● **BRIEF**:
The pictures stay out. Please retype every line below exactly.

━━━━━ INFORMATION PROVIDED ━━━━━

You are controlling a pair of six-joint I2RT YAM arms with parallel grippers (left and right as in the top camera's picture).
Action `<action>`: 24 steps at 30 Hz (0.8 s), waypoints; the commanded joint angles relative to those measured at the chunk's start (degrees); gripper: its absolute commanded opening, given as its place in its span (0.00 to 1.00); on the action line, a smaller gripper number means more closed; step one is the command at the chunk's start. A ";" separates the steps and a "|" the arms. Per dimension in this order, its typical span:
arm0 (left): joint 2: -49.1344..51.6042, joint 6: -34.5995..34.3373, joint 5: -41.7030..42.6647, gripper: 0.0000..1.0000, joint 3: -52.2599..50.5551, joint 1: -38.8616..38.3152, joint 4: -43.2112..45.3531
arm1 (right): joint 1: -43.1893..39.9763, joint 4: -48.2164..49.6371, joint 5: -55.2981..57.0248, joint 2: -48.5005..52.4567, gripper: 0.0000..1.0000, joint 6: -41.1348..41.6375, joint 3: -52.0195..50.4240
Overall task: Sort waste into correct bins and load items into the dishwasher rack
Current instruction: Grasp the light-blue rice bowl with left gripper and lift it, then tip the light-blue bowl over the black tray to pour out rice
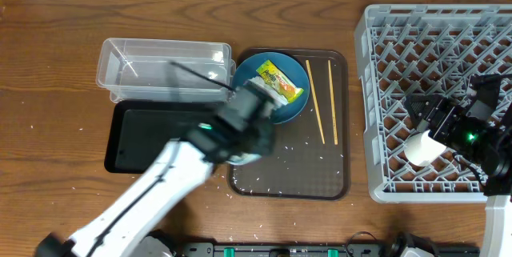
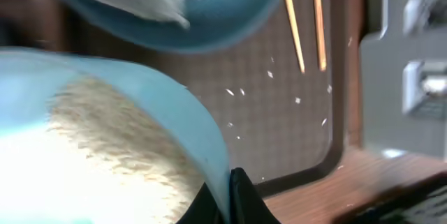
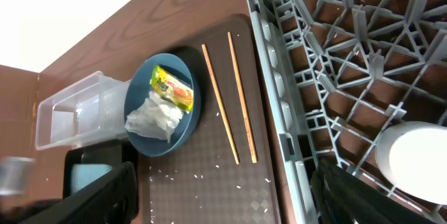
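The left gripper point(image 2: 236, 195) is hovering over the near-left part of the brown tray point(image 1: 320, 177), and its fingers appear to be closing narrowly on the pale-blue rim of the white bowl point(image 2: 105, 147), which is carrying a bed of rice point(image 2: 119, 133). The bowl is tilting, with its mouth facing the wrist camera. Both bins are lying just off the tray's left edge, the black tray point(image 1: 144, 137) nearer and the clear tub point(image 1: 160, 69) behind it, so the coming move is probably swinging the bowl leftward, and the left arm is the nearer one. At the tray's far end the blue plate point(image 1: 292, 105) is holding the wrapper point(image 1: 280, 81) and tissue point(image 3: 154, 119). Right of the tray, over the rack point(image 1: 416, 49), the right gripper point(image 3: 227, 189) is standing wide open and gripping nothing, with a white cup point(image 3: 415, 161) sitting in the rack just beside it
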 commanded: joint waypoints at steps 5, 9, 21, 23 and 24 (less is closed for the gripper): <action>-0.87 13.60 29.05 0.06 -3.13 22.27 -2.64 | 0.48 -0.37 0.66 -0.02 0.79 0.07 0.04; 0.42 21.51 43.69 0.06 -6.69 35.56 -2.23 | 0.48 -0.48 0.66 -0.02 0.79 0.07 0.04; 15.96 41.18 75.65 0.06 -14.95 58.42 -2.84 | 0.48 -1.18 0.66 -0.02 0.79 0.07 0.04; 18.08 42.23 75.65 0.06 -15.04 58.86 -2.84 | 0.48 -1.27 0.66 -0.02 0.79 0.09 0.04; 18.78 42.47 75.65 0.06 -15.04 58.88 -2.67 | 0.48 -1.27 0.66 -0.02 0.79 0.09 0.04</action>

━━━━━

● **WORKED SOLUTION**:
You are controlling a pair of six-joint I2RT YAM arms with parallel grippers (left and right as in the top camera's picture).
Action `<action>`: 24 steps at 30 Hz (0.8 s), waypoints; the commanded joint angles relative to those measured at the chunk's start (degrees); gripper: its absolute commanded opening, given as its place in its span (0.00 to 1.00); on the action line, a smaller gripper number means more closed; step one is the command at the chunk's start. A ";" separates the steps and a "|" the arms. Per dimension in this order, its typical span:
arm0 (left): joint 2: -49.1344..51.6042, joint 6: -34.5995..34.3373, joint 5: -41.7030..42.6647, gripper: 0.0000..1.0000, joint 3: -52.2599..50.5551, joint 1: -38.8616..38.3152, joint 4: -43.2112..45.3531
arm1 (right): joint 1: -43.1893..39.9763, joint 4: -48.2164..49.6371, joint 5: -55.2981..57.0248, joint 2: -48.5005..52.4567, gripper: 0.0000..1.0000, joint 6: -41.1348..41.6375, joint 3: -52.0195..50.4240
Overall task: Sort waste into correct bins and load items into the dishwasher rack
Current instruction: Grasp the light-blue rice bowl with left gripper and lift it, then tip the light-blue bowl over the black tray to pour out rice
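The left gripper point(image 2: 236, 195) is hovering over the near-left part of the brown tray point(image 1: 320, 177), and its fingers appear to be closing narrowly on the pale-blue rim of the white bowl point(image 2: 105, 147), which is carrying a bed of rice point(image 2: 119, 133). The bowl is tilting, with its mouth facing the wrist camera. Both bins are lying just off the tray's left edge, the black tray point(image 1: 144, 137) nearer and the clear tub point(image 1: 160, 69) behind it, so the coming move is probably swinging the bowl leftward, and the left arm is the nearer one. At the tray's far end the blue plate point(image 1: 292, 105) is holding the wrapper point(image 1: 280, 81) and tissue point(image 3: 154, 119). Right of the tray, over the rack point(image 1: 416, 49), the right gripper point(image 3: 227, 189) is standing wide open and gripping nothing, with a white cup point(image 3: 415, 161) sitting in the rack just beside it
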 commanded: joint waypoints at steps 5, 9, 21, 23 and 24 (less is closed for the gripper): <action>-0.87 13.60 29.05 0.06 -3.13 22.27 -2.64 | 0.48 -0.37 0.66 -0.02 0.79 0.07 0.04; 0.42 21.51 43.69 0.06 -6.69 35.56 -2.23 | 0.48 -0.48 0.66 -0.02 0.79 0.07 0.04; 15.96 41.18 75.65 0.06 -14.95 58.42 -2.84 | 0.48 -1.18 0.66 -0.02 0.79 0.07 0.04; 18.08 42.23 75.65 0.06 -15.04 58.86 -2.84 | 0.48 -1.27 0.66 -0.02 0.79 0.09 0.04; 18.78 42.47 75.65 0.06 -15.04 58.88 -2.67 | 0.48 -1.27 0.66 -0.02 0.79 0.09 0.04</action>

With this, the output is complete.